Repeat the listing below line by line, exactly, leaving its pictures behind.

EXTRACTED RECORDS.
↓
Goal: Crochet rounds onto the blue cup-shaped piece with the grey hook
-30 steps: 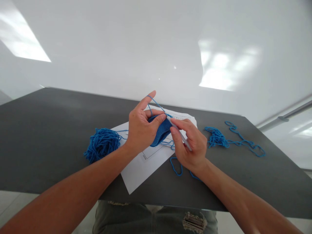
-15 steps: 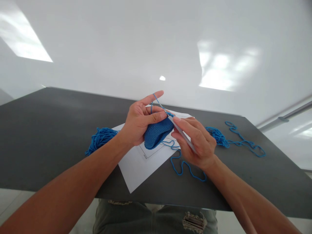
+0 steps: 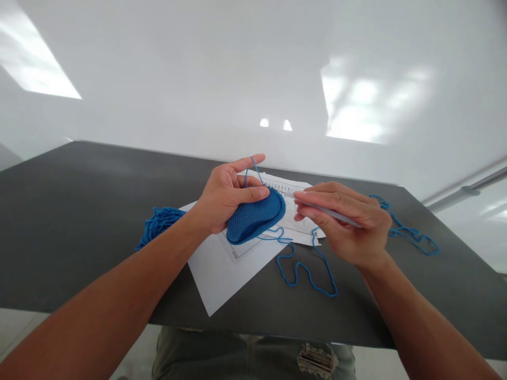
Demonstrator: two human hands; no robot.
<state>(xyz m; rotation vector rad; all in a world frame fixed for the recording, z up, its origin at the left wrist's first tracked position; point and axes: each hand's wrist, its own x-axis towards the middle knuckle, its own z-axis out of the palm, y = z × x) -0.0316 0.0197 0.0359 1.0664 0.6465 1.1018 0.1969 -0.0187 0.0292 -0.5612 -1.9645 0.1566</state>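
Note:
My left hand point(image 3: 227, 192) pinches a blue crocheted piece point(image 3: 253, 214), rounded and folded over at its lower rim. A strand of blue yarn point(image 3: 256, 168) loops over the raised index finger and runs down to the piece's top edge. To the right, my right hand point(image 3: 348, 219) is closed round a pale grey crochet hook point(image 3: 332, 212), held like a pen and pointing left. The hook's tip lies close to the piece's upper right edge; whether it is in a stitch I cannot tell.
Printed paper sheets point(image 3: 214, 285) lie under the work on a dark grey table point(image 3: 87, 227). A yarn ball point(image 3: 160, 224) sits left, partly behind my forearm. Loose yarn point(image 3: 307, 269) curls in front; more yarn point(image 3: 415, 235) lies at right. A glossy white wall point(image 3: 198, 79) stands behind.
My right hand has drawn away to the right with the hook, turning it flatter. The crocheted piece has shifted slightly left and lower and shows more of its face.

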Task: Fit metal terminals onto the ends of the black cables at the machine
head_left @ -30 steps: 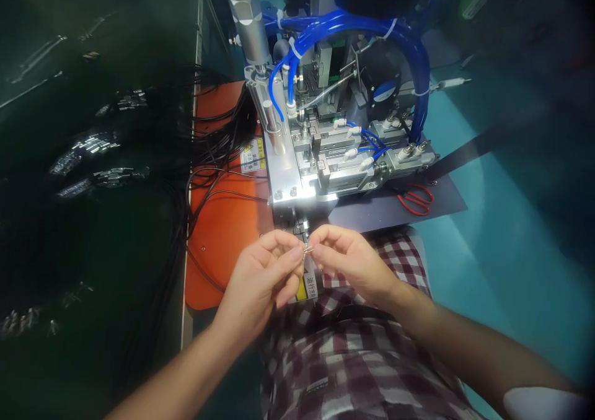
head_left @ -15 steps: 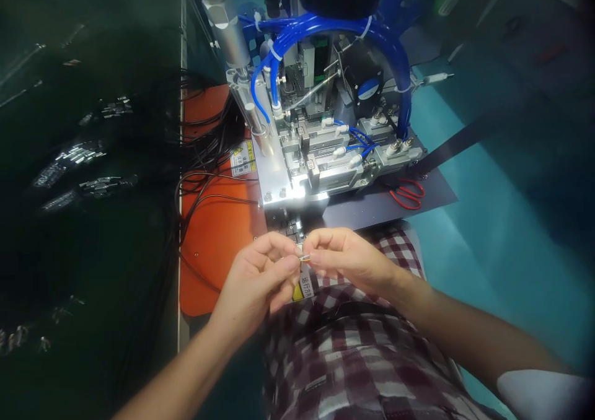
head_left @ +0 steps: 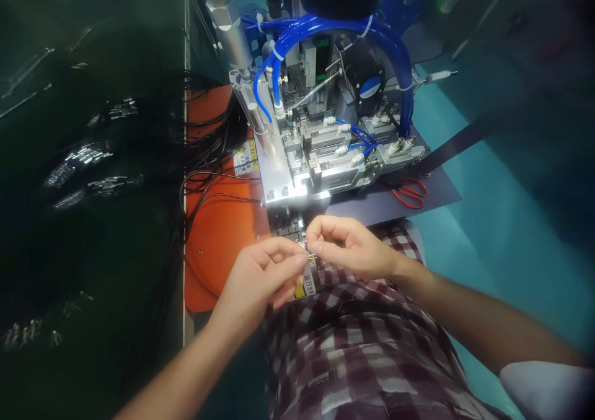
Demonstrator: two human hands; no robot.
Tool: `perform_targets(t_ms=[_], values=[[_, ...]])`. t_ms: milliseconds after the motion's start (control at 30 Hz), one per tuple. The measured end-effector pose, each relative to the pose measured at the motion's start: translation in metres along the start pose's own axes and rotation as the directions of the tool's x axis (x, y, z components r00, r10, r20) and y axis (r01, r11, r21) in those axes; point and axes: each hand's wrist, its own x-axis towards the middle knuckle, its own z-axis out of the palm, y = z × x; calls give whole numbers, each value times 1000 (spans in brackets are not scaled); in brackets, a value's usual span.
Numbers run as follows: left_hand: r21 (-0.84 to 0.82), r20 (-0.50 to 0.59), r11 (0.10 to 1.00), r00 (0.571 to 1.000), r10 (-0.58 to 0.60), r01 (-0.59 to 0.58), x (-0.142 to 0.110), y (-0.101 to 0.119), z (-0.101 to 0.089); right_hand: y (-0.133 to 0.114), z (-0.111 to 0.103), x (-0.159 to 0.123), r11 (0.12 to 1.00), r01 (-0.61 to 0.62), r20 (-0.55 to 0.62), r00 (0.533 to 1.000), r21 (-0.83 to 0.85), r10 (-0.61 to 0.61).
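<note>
My left hand [head_left: 267, 274] pinches some thin wires [head_left: 313, 257] between thumb and forefinger. Their fine ends, one yellowish, stick out to the right past the fingertips. Just right of and slightly above those ends is my right hand [head_left: 346, 246], its thumb and forefinger closed together; what they hold, if anything, is too small to make out. Both hands are above my checked lap, in front of a small metal press-like machine [head_left: 320, 172]. Close beyond the fingertips lies the machine's dark front track [head_left: 290, 227].
Black cables [head_left: 218, 135] run across the orange base plate [head_left: 223, 228] at left. Shiny metal pieces [head_left: 83, 155] lie in groups on the dark green surface. Blue air hoses [head_left: 320, 26] arch over the machine. Red-handled scissors [head_left: 411, 192] rest on its grey base at right.
My right hand has lifted slightly up and away from the wire ends, which now show free between the hands. The left hand keeps its pinch. The whole view has shifted a little.
</note>
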Motion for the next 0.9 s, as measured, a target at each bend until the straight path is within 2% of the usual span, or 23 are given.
perform_targets(t_ms=[200,467,567,733,900], values=[[-23,-137,997,988,67,-71,6,1,4,1,4,4,999,-49,-164,985,8,49],[-24,-199,995,976,91,-98,14,2,9,5,14,8,995,-93,-302,949,21,95],[-43,-202,993,974,103,-114,13,0,11,4,16,9,991,-100,-308,943,89,123],[-67,-218,985,966,141,-159,10,-4,10,3,21,10,959,-141,-231,952,246,199],[-55,-192,981,966,172,-186,8,-5,10,5,22,8,982,-109,-268,952,156,148]])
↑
EXPECTED OUTPUT.
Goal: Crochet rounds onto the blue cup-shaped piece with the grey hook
-30 steps: 
-15 steps: 
+0 steps: 
Demonstrator: two human hands; no robot.
<state>(xyz m; rotation vector rad; all in a world frame fixed for the recording, z up, its origin at the left wrist's first tracked position; point and axes: each hand's wrist, its own x-axis towards the middle knuckle, its own z-axis out of the palm, y = z × x) -0.0316 0.0197 0.0359 1.0664 0.6465 1.1018 0.1969 -0.0187 0.0292 -0.5612 -1.9645 0.1566</state>
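Note:
My left hand point(image 3: 227, 192) pinches a blue crocheted piece point(image 3: 253, 214), rounded and folded over at its lower rim. A strand of blue yarn point(image 3: 256, 168) loops over the raised index finger and runs down to the piece's top edge. To the right, my right hand point(image 3: 348, 219) is closed round a pale grey crochet hook point(image 3: 332, 212), held like a pen and pointing left. The hook's tip lies close to the piece's upper right edge; whether it is in a stitch I cannot tell.
Printed paper sheets point(image 3: 214, 285) lie under the work on a dark grey table point(image 3: 87, 227). A yarn ball point(image 3: 160, 224) sits left, partly behind my forearm. Loose yarn point(image 3: 307, 269) curls in front; more yarn point(image 3: 415, 235) lies at right. A glossy white wall point(image 3: 198, 79) stands behind.
My right hand has drawn away to the right with the hook, turning it flatter. The crocheted piece has shifted slightly left and lower and shows more of its face.
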
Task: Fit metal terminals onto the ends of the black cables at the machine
head_left @ -30 steps: 
head_left @ -15 steps: 
head_left @ +0 steps: 
Demonstrator: two human hands; no robot.
Tool: `perform_targets(t_ms=[_], values=[[_, ...]])`. t_ms: milliseconds after the motion's start (control at 30 Hz), one per tuple. The measured end-effector pose, each relative to the pose measured at the motion's start: translation in metres along the start pose's own axes and rotation as the directions of the tool's x axis (x, y, z components r00, r10, r20) and y axis (r01, r11, r21) in those axes; point and axes: each hand's wrist, its own x-axis towards the middle knuckle, its own z-axis out of the palm, y = z × x; calls give whole numbers, each value times 1000 (spans in brackets are not scaled); in brackets, a value's usual span.
Numbers run as follows: left_hand: r21 (-0.84 to 0.82), r20 (-0.50 to 0.59), r11 (0.10 to 1.00), r00 (0.571 to 1.000), r10 (-0.58 to 0.60), r01 (-0.59 to 0.58), x (-0.142 to 0.110), y (-0.101 to 0.119), z (-0.101 to 0.089); right_hand: y (-0.133 to 0.114), z (-0.111 to 0.103), x (-0.159 to 0.123), r11 (0.12 to 1.00), r01 (-0.61 to 0.62), r20 (-0.55 to 0.62), r00 (0.533 to 1.000), r21 (-0.83 to 0.85), r10 (-0.61 to 0.61).
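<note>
My left hand [head_left: 267, 274] pinches some thin wires [head_left: 313, 257] between thumb and forefinger. Their fine ends, one yellowish, stick out to the right past the fingertips. Just right of and slightly above those ends is my right hand [head_left: 346, 246], its thumb and forefinger closed together; what they hold, if anything, is too small to make out. Both hands are above my checked lap, in front of a small metal press-like machine [head_left: 320, 172]. Close beyond the fingertips lies the machine's dark front track [head_left: 290, 227].
Black cables [head_left: 218, 135] run across the orange base plate [head_left: 223, 228] at left. Shiny metal pieces [head_left: 83, 155] lie in groups on the dark green surface. Blue air hoses [head_left: 320, 26] arch over the machine. Red-handled scissors [head_left: 411, 192] rest on its grey base at right.
My right hand has lifted slightly up and away from the wire ends, which now show free between the hands. The left hand keeps its pinch. The whole view has shifted a little.
</note>
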Motion for the next 0.9 s, as measured, a target at each bend until the straight path is within 2% of the usual span, or 23 are given.
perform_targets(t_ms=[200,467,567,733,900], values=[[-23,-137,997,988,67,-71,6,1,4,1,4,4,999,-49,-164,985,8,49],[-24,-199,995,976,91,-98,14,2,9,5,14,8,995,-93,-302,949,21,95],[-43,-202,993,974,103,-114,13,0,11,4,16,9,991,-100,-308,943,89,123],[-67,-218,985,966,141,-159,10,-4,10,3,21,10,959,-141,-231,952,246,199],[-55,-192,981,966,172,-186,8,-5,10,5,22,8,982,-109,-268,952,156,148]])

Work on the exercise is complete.